== Segment start ==

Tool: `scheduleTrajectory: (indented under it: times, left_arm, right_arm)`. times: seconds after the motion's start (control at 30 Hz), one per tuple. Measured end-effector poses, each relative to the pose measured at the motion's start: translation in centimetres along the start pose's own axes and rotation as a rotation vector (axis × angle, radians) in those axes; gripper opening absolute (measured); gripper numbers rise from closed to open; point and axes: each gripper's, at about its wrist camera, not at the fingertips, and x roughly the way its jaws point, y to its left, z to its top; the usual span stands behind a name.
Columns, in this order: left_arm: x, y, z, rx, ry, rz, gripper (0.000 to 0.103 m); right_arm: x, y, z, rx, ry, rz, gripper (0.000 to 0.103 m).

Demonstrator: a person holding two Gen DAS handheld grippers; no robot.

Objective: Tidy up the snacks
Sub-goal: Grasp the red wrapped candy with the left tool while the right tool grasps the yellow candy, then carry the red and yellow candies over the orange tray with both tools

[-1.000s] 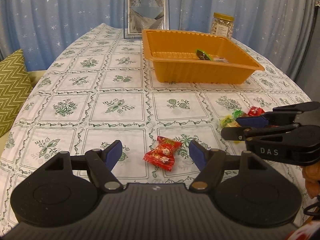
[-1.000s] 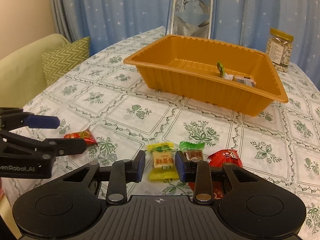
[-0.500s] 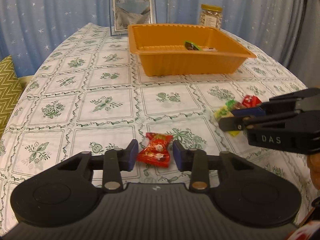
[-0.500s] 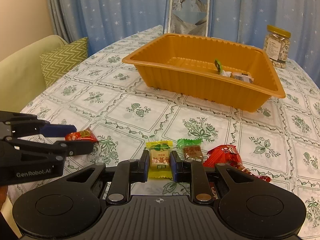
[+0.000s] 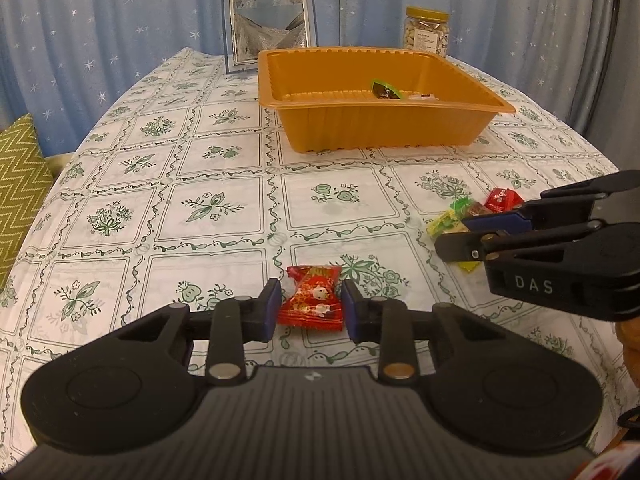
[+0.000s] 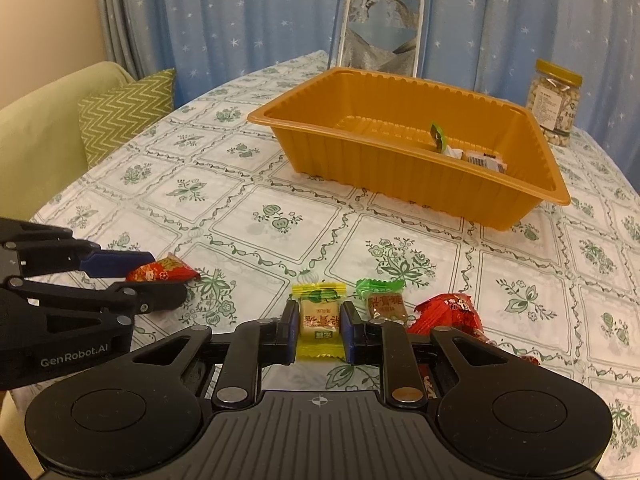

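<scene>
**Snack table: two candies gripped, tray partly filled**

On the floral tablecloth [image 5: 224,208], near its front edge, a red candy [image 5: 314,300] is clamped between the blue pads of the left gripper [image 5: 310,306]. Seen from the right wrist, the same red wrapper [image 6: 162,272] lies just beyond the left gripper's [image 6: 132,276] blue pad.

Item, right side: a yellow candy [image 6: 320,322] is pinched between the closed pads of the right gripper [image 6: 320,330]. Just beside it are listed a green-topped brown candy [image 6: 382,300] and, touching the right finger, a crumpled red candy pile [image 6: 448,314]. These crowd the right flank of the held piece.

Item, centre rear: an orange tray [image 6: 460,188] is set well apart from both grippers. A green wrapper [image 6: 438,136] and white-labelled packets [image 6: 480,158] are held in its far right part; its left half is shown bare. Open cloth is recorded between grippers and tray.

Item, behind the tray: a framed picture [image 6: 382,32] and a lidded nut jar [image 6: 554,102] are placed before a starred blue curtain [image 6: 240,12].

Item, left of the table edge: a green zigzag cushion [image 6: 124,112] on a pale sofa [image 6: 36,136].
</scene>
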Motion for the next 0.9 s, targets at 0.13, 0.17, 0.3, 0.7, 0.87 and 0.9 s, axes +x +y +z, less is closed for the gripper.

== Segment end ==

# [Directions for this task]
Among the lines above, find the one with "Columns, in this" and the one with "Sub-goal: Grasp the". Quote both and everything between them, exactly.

# [Exercise result]
Columns, in this order: left_arm: x, y, z, rx, ry, rz, gripper (0.000 to 0.103 m); right_arm: x, y, z, rx, ry, rz, gripper (0.000 to 0.103 m).

Demonstrator: a person holding two Gen DAS handheld grippers; no robot.

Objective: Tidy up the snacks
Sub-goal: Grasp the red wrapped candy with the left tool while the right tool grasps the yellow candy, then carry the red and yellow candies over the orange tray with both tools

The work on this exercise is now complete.